Making a living writing about hiking sounds like a backpacker’s dream. But Maggie Slepian writes that it’s impossible to bring money into your favorite pastime without changing the way you experience it.
Ooh Ahh Point of the Grand Canyon on the Arizona Trail (Photo: Benjamin Klinger/iStock via Getty)
Updated June 26, 2026 12:09 pm
Dawn was barely illuminating the desert floor when I pulled my sleeping bag from the open wounds on the insides of my thighs and packed my things for my last morning on the Arizona Trail. I was planning to get back to civilization at the next road crossing, but instead of getting lost in reflection on my first Big Quit, I was worried about how I would write about getting off the trail quickly.
By the time I hit the highway I had been writing professionally about the outdoors for about 10 years. That morning on the Arizona Trail wasn’t the first time I found myself writing a story in my mind while in the backcountry, but it was the first time I saw a true mental split-screen: My eyes were on the trail, looking at the snakes and overgrown thorny bushes, but my mind was already behind the computer, wrestling with angles and trying to describe what I was experiencing, while also experiencing it.
Like the backpackers I interviewed when they abandoned their hiking trips while documenting them on social media, I felt obligated to explain my exit in a way that I wouldn’t have if I were heading home to return to city life. I make my living working outdoors, and leaving the Arizona Trail early means I won’t be writing the Trail Dispatch I promised the editors. I got nervous even thinking about the pieces written about my preparation. Now, I was giving up after 200 miles.
I tried to convince myself that writing for traditional media (as opposed to social media) allows me to maintain a healthy separation between experience and content, that I’m connecting more fully to external things than I would if I were preoccupied with how I would present it to a fickle social media audience. But I still found myself stopping to take notes in parking lots, at water sources, leaning over summit signs, and while sitting in my tent at camp. I wanted to make sure I had the best records and photos for assignments or future story ideas. Maybe the outlet wanted a trail profile (I needed all the distances recorded), maybe they wanted more of a first-person experience (I needed notes about how I was feeling). I carried the gear specifically so I could test it out for work, and I was constantly stopping for trail signs, landscapes, and photos of my hiking companions in case I needed to provide images to accompany the next story.

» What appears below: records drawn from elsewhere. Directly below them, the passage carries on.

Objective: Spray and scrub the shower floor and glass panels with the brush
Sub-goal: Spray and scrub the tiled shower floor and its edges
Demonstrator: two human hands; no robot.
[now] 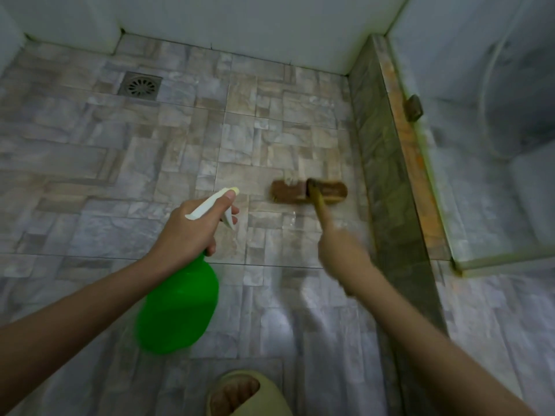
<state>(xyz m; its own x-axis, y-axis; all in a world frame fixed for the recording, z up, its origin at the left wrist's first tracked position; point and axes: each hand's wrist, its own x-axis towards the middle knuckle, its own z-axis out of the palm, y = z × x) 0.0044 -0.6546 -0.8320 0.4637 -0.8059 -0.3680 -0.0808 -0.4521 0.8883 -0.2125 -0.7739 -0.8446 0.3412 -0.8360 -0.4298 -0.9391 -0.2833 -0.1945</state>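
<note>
My left hand (192, 228) grips the white trigger head of a green spray bottle (178, 307), with the nozzle aimed at the stone-patterned shower floor (150, 163). My right hand (342, 250), blurred by motion, holds the yellow wooden handle of a brown scrub brush (300, 192). The brush head rests bristles-down on the tiles right of centre, beside the raised curb. A glass panel (486, 145) rises from that curb on the right.
A square metal drain (139, 86) sits at the far left of the floor. A tiled curb (387, 163) with rusty stains carries a small hinge bracket (413, 108). White walls close the back. My foot in a beige slipper (246, 394) stands at the bottom.
</note>
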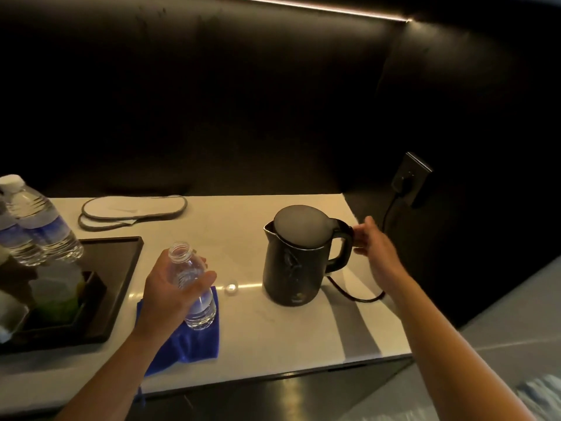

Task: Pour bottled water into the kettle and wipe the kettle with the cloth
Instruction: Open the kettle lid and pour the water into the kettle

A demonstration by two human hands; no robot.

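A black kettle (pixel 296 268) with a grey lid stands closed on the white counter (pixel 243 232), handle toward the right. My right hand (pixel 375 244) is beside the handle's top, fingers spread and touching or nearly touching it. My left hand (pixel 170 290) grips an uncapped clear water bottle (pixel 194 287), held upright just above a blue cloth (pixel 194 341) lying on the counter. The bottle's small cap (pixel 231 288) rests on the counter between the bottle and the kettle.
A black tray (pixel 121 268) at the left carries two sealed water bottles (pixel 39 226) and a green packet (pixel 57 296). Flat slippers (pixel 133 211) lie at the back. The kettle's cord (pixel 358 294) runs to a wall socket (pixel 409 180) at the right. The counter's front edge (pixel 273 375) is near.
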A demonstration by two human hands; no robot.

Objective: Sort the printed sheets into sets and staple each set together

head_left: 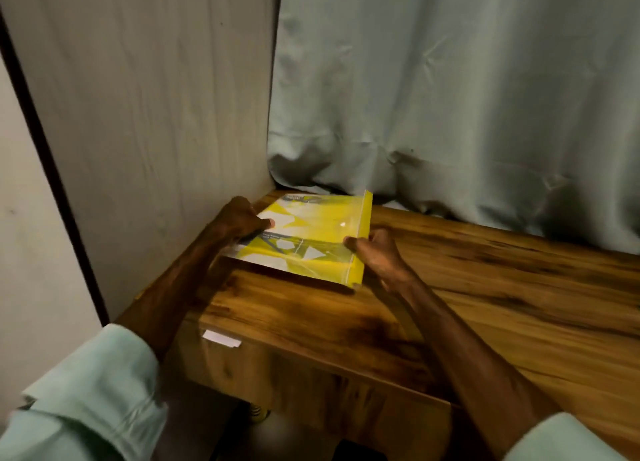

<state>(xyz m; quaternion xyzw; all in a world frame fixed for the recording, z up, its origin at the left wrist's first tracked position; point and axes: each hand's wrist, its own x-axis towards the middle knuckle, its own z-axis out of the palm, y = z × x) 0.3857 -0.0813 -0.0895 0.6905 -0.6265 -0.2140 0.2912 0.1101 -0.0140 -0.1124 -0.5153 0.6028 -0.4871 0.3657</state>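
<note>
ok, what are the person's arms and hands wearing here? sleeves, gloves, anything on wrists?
Pale mint-green fabric shirt sleeves on both arms: left sleeve and right sleeve are folded back into thick cuffs, leaving the forearms bare. The left hand and right hand are bare too: no gloves, and no watch, band or ring shows.

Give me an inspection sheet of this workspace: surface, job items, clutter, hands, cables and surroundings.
Surface: wooden table, glossy grain.
Job's things: yellow folder at the far left corner, printed sheets showing through it; no stapler seen.
Clutter: white label on the table's front edge.
Hands: left hand grips the folder's left edge; right hand grips its right edge.
Cables: nothing seen.
Surroundings: pale curtain behind, wall at left.
</note>
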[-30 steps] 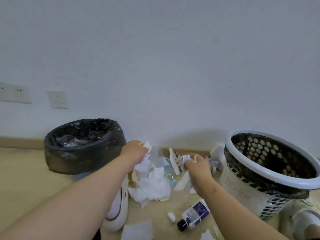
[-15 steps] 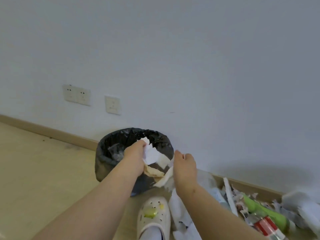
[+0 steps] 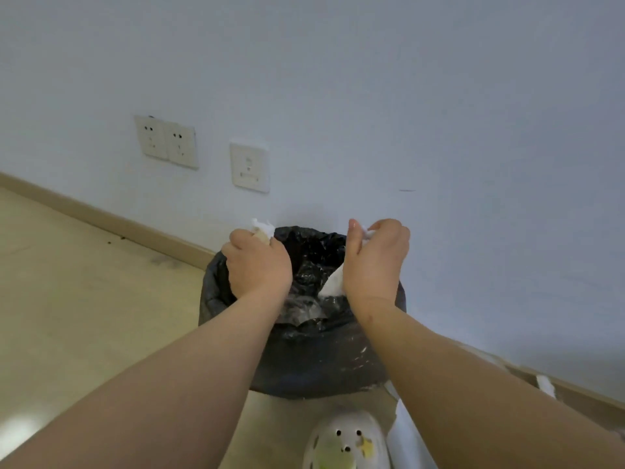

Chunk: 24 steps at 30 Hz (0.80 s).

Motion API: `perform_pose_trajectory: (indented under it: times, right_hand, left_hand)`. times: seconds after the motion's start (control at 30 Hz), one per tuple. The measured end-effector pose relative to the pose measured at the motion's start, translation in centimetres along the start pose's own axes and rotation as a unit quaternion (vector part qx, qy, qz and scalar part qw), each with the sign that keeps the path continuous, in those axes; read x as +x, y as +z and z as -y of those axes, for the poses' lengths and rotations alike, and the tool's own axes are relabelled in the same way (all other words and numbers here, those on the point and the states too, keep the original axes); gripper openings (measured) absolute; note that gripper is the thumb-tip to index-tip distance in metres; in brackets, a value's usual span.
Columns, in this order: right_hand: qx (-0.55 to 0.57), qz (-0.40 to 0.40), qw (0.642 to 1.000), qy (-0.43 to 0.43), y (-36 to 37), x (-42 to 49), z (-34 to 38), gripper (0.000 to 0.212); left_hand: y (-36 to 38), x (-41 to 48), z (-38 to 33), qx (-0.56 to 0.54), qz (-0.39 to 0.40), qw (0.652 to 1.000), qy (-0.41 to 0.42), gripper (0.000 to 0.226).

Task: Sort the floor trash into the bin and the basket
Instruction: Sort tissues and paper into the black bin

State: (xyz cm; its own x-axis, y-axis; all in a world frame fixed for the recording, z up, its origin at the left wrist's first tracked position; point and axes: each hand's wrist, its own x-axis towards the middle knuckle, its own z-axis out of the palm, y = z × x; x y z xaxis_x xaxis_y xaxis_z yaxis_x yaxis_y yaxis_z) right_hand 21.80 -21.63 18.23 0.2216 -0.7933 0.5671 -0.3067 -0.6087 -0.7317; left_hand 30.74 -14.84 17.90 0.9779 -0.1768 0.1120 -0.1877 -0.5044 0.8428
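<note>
A round bin [image 3: 314, 363] lined with a black bag stands against the wall. Both my hands hover over its opening. My left hand [image 3: 258, 265] is closed around crumpled white and tan tissue [image 3: 261, 229] that sticks out above the fingers. My right hand [image 3: 373, 262] grips white paper scraps [image 3: 333, 284]; a strip hangs down from the palm into the bin mouth. The basket is out of view.
A white perforated clog [image 3: 345, 441] is on the floor just below the bin. White paper [image 3: 411, 441] lies beside it at the right, and a scrap [image 3: 545, 385] sits by the baseboard. Wall sockets [image 3: 167, 142] are above left. Bare wooden floor stretches left.
Both hands lifted paper from the floor pile and carried it left. They now sit over the bin's opening. The view swung left, so the basket and the litter pile left the frame.
</note>
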Motion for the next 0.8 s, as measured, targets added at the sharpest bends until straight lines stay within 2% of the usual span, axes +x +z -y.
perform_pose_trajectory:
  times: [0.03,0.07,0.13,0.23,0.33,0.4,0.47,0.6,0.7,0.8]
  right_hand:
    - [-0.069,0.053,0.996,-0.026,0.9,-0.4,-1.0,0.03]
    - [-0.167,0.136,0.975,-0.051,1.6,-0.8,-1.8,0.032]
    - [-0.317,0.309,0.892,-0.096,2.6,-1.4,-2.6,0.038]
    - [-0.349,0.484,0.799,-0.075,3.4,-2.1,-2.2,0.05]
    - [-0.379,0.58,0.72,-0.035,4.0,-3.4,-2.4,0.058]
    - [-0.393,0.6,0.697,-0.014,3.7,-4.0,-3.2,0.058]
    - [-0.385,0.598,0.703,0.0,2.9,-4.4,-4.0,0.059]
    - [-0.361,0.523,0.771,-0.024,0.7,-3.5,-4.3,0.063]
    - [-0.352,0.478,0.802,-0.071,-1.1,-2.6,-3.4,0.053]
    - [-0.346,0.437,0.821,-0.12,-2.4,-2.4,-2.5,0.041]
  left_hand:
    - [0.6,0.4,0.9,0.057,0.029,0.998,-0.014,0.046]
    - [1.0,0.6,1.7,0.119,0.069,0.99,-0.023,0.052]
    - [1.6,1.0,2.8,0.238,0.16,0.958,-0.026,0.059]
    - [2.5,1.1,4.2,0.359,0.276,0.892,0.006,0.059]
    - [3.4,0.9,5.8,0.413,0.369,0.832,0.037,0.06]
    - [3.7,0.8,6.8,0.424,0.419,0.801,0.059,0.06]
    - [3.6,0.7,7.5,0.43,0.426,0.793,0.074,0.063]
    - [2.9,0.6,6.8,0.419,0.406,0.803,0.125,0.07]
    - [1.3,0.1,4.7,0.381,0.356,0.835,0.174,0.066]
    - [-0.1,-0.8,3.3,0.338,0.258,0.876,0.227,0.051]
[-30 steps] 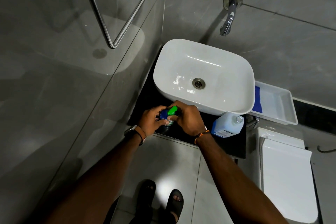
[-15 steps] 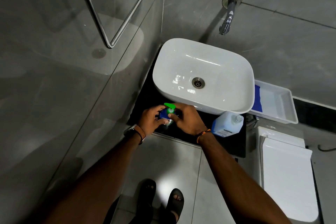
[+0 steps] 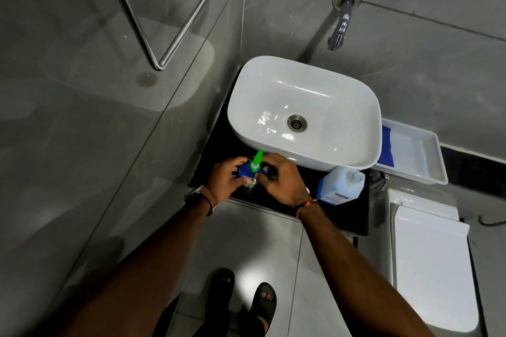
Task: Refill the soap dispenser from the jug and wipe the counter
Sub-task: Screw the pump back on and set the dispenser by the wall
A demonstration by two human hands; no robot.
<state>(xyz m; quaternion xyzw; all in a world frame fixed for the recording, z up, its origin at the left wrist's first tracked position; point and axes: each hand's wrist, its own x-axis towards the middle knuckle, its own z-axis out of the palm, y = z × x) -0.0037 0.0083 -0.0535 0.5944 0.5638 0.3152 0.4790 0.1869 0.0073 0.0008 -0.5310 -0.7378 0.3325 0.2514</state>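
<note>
Where the two arms meet at the front edge of the black surface [image 3: 343, 217], the left grip [image 3: 227, 178] is wrapped around the blue body of the soap dispenser [image 3: 243, 171], fingers curled on its 9 o'clock side and the thumb across the front. The right grip [image 3: 282, 181] closes on the same bottle from 3 o'clock, its fingers bent in around the neck just under the green pump [image 3: 257, 161]. The dispenser thus sits directly between the two grips, touching both. It stands on the surface, and the pump's nozzle points toward 12 o'clock at the rim of the white sink [image 3: 304, 85]. Whether the pump is seated or loosened in the neck cannot be told. A watch [image 3: 195, 197] sits on the left wrist and a thread band [image 3: 306, 204] on the right. At 3 o'clock from the right grip, near but apart from it, the pale blue jug [image 3: 341, 185] stands on the surface against the sink's front corner, its cap toward the top right. The sink fills the view from 12 to 2 o'clock of the grips, with the wall tap [image 3: 340, 22] above it. Farther out at 2 o'clock a white tray [image 3: 416, 157] holds a blue cloth [image 3: 387, 148] at its near end. A white toilet [image 3: 432, 262] lies at 4 o'clock, and sandalled feet [image 3: 243, 298] show on the floor at 6 o'clock.
</note>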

It’s impossible to pursue your hobbies without changing your relationship with them, and while work didn’t make me want to do anything else, my distraction on the Arizona Trail was a wake-up call about how writing had taken over my trail time. “What if I write about it” became such a common refrain that my hiking companions knew to stop as I tapped on my Notes app, jotting down the distance between climbs, route time, or trailhead location. Was.
Part of the appeal of walking in the woods is remaining anonymous during the time between leaving your car on the trail and returning. Before I made a career of describing on the Internet what I was doing whenever I went out, I was more present in the moment. Instead of developing future retellings, route advice, or metrics, my thoughts were very simple: this is hard. It’s easy. I am thirsty. Where is the peak? Is that a false summit? Oh my God, this is a false peak.
Since my experience on AZT, I have become more conscious of being in this place, and I write less about what I do. Due to the nature of media, work has become much more commercial and less personal, which has been a good excuse not to use every trip as an opportunity to photograph gear or pitch a story. Avoid traveling outside, even if keeping some trips away from work may impact my income.
I am extremely grateful for my work and my career. Besides the fact that I get paid to write about being outdoors, 15 years of doing so means I have a record of my experiences kept in a digital log, which I wouldn’t have if I relied on my tired two-line scroll in my trail journals. Anytime, I can reach my blog From the Appalachian Trail, remember how I felt when I realized I couldn’t run away from my problems on the Colorado Trail, or remind yourself why I didn’t want to finish the Oregon Coast Trail mid winter. I have a digital journal of past relationships, life stages that are now behind me, and people I’ve parted ways with. Sometimes I get nervous wondering why I wrote this story or how my editor ended up with the headline he chose. Most of the time, I’m grateful for these written logs of my life in the backcountry over the past 15 years, and turning the experiences into paid work helps defray the costs of my frequent (and expensive) travels.
I would be lying if I said I was still completely present throughout all of these experiences. I make a living by writing about what I do outside and the products I use when I’m outside, and the compromise between work and lifestyle is a blurred line. But I’d also be lying if I said there was something else I wanted to do.